ABD ve Çin'den daha güçlü planlar bekleniyor
Climate Action Tracker tarafından yapılan analiz ise, büyük ekonomilerin sunduğu yeni hedefler arasında, sadece İngiltere, AB, Arjantin, Şili, Norveç, Kenya ve Ukrayna’nın daha iddialı iklim hedefleri sunduğunu belirtiyor.
Japonya, Güney Kore, Rusya, Yeni Zelanda, İsviçre ve Avustralya tarafından sunulan planlar, 2015 hedeflerini iyileştirmekte yetersiz kalıyor. Brezilya’nın iklim planında ise emisyonları 2030’a kadar azaltma veya artan ormansızlaşma oranlarını durdurma gibi hedefler yer almıyor. Uzmanlar, ABD’nin ev sahipliğini yapacağı 22 Nisan iklim zirvesinden önce, küresel sera gazı emisyonlarının yaklaşık yüzde 30’unu oluşturan ABD ve Çin’den daha güçlü planlar bekliyor.
Tüm ülkelere çağrı
“Ulusal katkı beyanı vermemiş dahi olsa, tüm tarafları - bu konu üzerinde düşünmeye ve iklim politikalarını daha iddialı hale getirmeye çağırıyorum” diyen BM İklim Değişikliği İcra Sekreteri Patricia Espinosa, “Bu rapor, mevcut iklim hedeflerinin bizim Paris Anlaşması hedeflerimizi karşılayacak bir yoldan çok uzak olduğumuzu gösteriyor. Şu anda bir mayın tarlasına doğru gözlerimiz bağlı yürüyor gibiyiz. İhtiyacımız olan şey şu anda sahip olduğumuzdan çok daha radikal ve dönüştürücü olmalı. Fosil yakıt kullanımını olabildiğince hızlı bir şekilde sonlandırmak için somut planlara ihtiyacımız var” yorumlarını yapıyor.
Gezegenimiz için KIRMIZI ALARM
Birleşmiş Milletler Genel Sekreteri Antonio Guterres ise 2021’nin küresel iklim acil durumuyla yüzleşmek için kritik bir yıl olduğunu vurguluyor.
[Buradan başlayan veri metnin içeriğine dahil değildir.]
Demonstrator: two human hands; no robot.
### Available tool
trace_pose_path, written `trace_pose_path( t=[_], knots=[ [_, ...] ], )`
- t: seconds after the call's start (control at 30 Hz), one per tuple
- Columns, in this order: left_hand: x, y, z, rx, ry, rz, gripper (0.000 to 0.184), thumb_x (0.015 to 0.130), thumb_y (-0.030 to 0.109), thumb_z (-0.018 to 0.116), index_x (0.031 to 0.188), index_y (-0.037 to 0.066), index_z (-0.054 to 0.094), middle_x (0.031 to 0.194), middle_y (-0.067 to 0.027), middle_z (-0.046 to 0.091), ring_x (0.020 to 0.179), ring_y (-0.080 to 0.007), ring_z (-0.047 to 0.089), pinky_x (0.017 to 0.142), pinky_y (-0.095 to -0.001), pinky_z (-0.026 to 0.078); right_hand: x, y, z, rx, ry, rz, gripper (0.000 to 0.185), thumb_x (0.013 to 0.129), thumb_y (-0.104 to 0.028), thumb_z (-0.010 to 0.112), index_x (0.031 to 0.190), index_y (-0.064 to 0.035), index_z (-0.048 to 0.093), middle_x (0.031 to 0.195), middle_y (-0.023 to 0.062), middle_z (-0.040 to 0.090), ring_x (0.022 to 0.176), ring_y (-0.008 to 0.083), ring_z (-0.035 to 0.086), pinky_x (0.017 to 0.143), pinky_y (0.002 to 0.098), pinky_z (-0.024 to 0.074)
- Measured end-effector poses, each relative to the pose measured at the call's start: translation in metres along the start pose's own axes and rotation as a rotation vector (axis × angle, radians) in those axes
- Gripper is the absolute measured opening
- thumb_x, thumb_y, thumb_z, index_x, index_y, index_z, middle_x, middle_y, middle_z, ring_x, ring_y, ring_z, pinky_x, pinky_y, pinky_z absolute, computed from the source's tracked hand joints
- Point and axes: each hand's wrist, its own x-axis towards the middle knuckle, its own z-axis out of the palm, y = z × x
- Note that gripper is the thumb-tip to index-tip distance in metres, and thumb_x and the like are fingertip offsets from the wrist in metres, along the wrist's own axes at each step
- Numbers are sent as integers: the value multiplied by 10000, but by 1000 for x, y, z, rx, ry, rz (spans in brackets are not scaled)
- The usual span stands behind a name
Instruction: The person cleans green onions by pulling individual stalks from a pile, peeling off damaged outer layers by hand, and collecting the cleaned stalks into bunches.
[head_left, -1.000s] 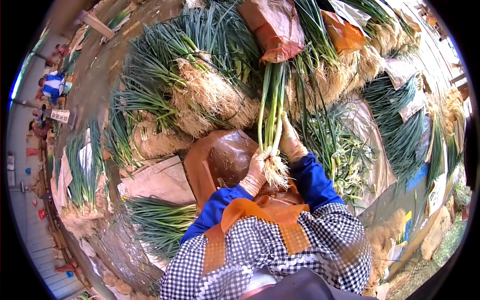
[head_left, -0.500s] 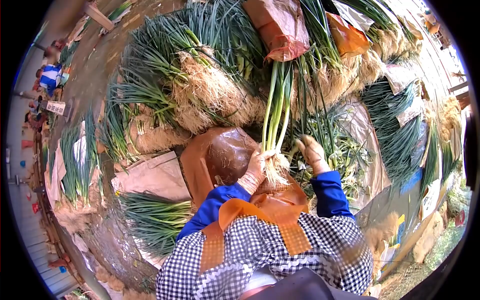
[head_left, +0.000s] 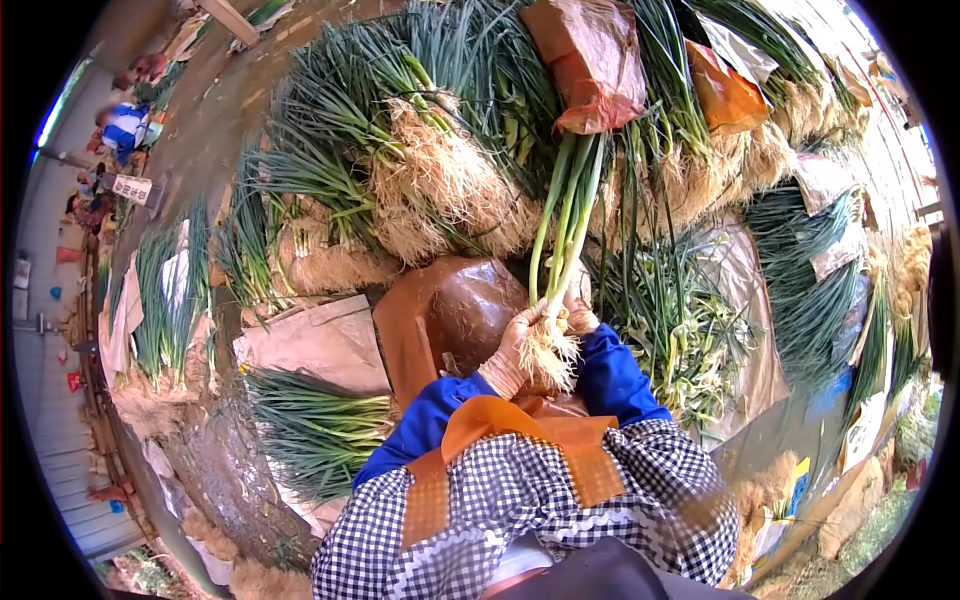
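My left hand [head_left: 510,355] is closed around the white base of a few green onions [head_left: 566,232], just above their pale roots [head_left: 549,352]. The stalks stand up and away from me, and their leaves pass under a brown paper wrapping at the far end. Against the right side of the same stalks, my right hand [head_left: 579,314] has its fingers curled in on them, partly hidden behind the stems. Below the hands, a brown plastic apron [head_left: 420,315] covers my lap.
Large heaps of green onions with roots [head_left: 430,190] lie ahead. Stripped leaves [head_left: 690,340] are piled on the right beside brown paper [head_left: 757,330]. At the left, a smaller onion bundle [head_left: 320,425] lies near a cardboard sheet [head_left: 315,345]. A person [head_left: 124,130] is far left.
My right hand has come in from the right, where it was apart from the stalks, and now touches them. My left hand keeps its grip. The view has shifted slightly.
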Motion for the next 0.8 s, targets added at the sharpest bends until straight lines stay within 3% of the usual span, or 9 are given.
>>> trace_pose_path(
  t=[0.13,0.2,0.3,0.4,0.47,0.6,0.67,0.73,0.8],
  knots=[
    [-6,1,25,-194,177,-47,293,914,228,476,1017,-35,552,767,-123,594,591,-204,572,572,-347,517,-33,-17,-33,-249,-46,-393,319,927,-294,484,722,-57,540,594,-39,414,552,72,386,478,221,310],
    [-9,3,29,-268,-138,-149,313,921,252,455,1028,-25,554,739,-105,579,586,-198,564,531,-345,494,-64,-26,-53,-542,-71,-168,255,919,-203,510,717,-51,537,606,-49,404,576,50,372,494,227,292],
    [-10,9,33,-207,-2,-96,345,920,286,442,1069,-5,552,708,-92,556,557,-191,549,489,-330,471,-92,-64,-96,-250,151,-104,281,906,-236,546,661,-97,550,588,-69,466,508,45,379,461,206,309],
    [-15,9,49,-55,189,-51,364,917,295,447,1106,-1,541,700,-109,546,559,-197,548,479,-316,467,-76,-91,-183,-1064,113,-44,316,901,-324,529,755,-51,591,634,55,597,567,147,550,527,292,428],
    [-8,9,32,-161,-76,-128,361,923,294,440,1120,7,534,718,-127,558,590,-215,567,499,-330,487,-69,-100,-174,-1804,-35,27,282,881,-328,555,853,-55,619,689,51,623,635,185,582,612,321,457],
    [-14,0,50,68,156,-15,334,911,282,483,1121,27,530,743,-131,576,582,-222,583,534,-368,524,-61,-77,-74,-444,-384,40,256,900,-222,541,1066,-36,596,888,27,621,769,100,541,688,261,448],
    [-24,6,49,145,-68,-187,359,881,204,535,1158,-17,480,770,-102,590,587,-181,590,552,-304,533,-50,-75,-39,-416,-414,-46,257,915,-224,506,1049,-19,582,896,33,621,782,91,549,679,232,453],
    [-43,14,96,292,5,-115,354,859,137,548,1170,-13,467,763,-90,583,587,-150,578,538,-256,518,-25,-77,-31,-844,-237,-854,253,916,-220,501,1036,-15,586,915,38,623,804,114,569,669,221,457],
    [-74,21,148,285,-49,54,414,814,102,595,1184,-8,446,789,-83,578,589,-119,540,534,-238,498,17,-95,-23,-406,-268,-486,186,911,-158,513,1007,-22,596,875,63,613,746,172,587,646,270,473]
  ],
)
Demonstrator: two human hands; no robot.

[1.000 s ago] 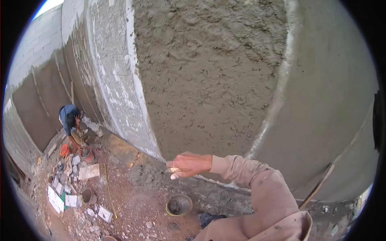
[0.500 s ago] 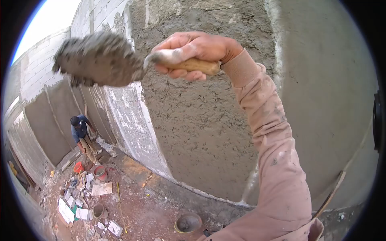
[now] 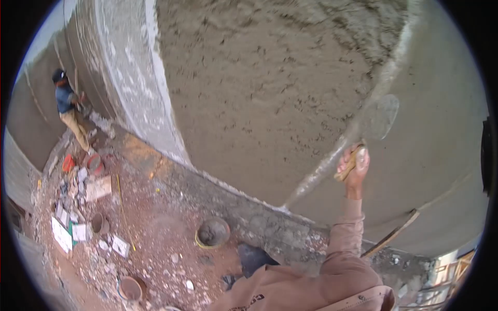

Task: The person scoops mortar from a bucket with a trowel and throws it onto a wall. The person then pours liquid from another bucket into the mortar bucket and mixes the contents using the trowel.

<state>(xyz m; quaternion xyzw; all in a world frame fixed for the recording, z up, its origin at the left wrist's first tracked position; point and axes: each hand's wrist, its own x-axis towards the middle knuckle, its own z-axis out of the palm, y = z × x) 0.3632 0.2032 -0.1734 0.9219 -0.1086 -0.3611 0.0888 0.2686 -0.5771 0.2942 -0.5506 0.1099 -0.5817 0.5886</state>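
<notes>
the trowel (image 3: 382, 118) is at the right part of the wall, with its blade upward beside the pale vertical strip (image 3: 315, 179); if the blade touches the surface, i cannot tell. the right hand (image 3: 358, 168) is closed around the wooden handle, perhaps because a full fist gives firm control while the arm is stretched far. the left hand is not visible. left of the strip, the panel (image 3: 259, 103) is grey, wet-looking and rough, with many small pits; right of it, the panel (image 3: 430, 155) is smoother. a wooden piece (image 3: 389, 236) leans low at the right. the bucket (image 3: 223, 226) with grey mix stands on the ground (image 3: 155, 212) near the feet, probably for easy reach. farther left lie broken blocks (image 3: 121, 246) and other buckets (image 3: 95, 165), and another person (image 3: 67, 101) stands near the far wall, in daylight.
</notes>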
Guterres’in çağrısı şu yönde: “Bilim açık, küresel sıcaklık artışını 1,5 derece ile sınırlamak için, küresel emisyonu 2030 yılına kadar 2010 seviyelerine göre yüzde 45 oranında azaltmalıyız. UNFCCC raporu, gezegenimiz için kırmızı alarm niteliğinde. Hükümetlerin, iklim değişikliğini 1,5 dereceyle sınırlamak ve Paris Anlaşması’nın hedeflerine ulaşmak için ihtiyaç duyulan iddialı politikalara hiçbir şekilde yakın olmadığını gösteriyor. En büyük emisyonlara sebep olan ülkeler, Glasgow’da Kasım ayında gerçekleşecek BM İklim Konferansı’ndan çok önce Ulusal Katkı Beyanlarında 2030 için çok daha iddialı emisyon azaltım hedefleri koymalılar. Şimdi zamanı. 2050 yılına kadar net sıfır emisyonu taahhüt eden küresel koalisyon hükümetler, işletmeler, yatırımcılar, şehirler, bölgeler ve sivil toplum genelinde büyüyor. COVID-19 iyileşme planları, daha çevreci ve daha temiz bir şekilde yeniden inşa etme fırsatı sunuyor. Karar vericilerin söyledikleri ile yaptıkları bir olmalı. Uzun vadeli taahhütler, insanların ve gezegenin çaresizce ihtiyaç duyduğu on yıllık dönüşümü başlatmak için acil eylemlerle eşleştirilmeli.”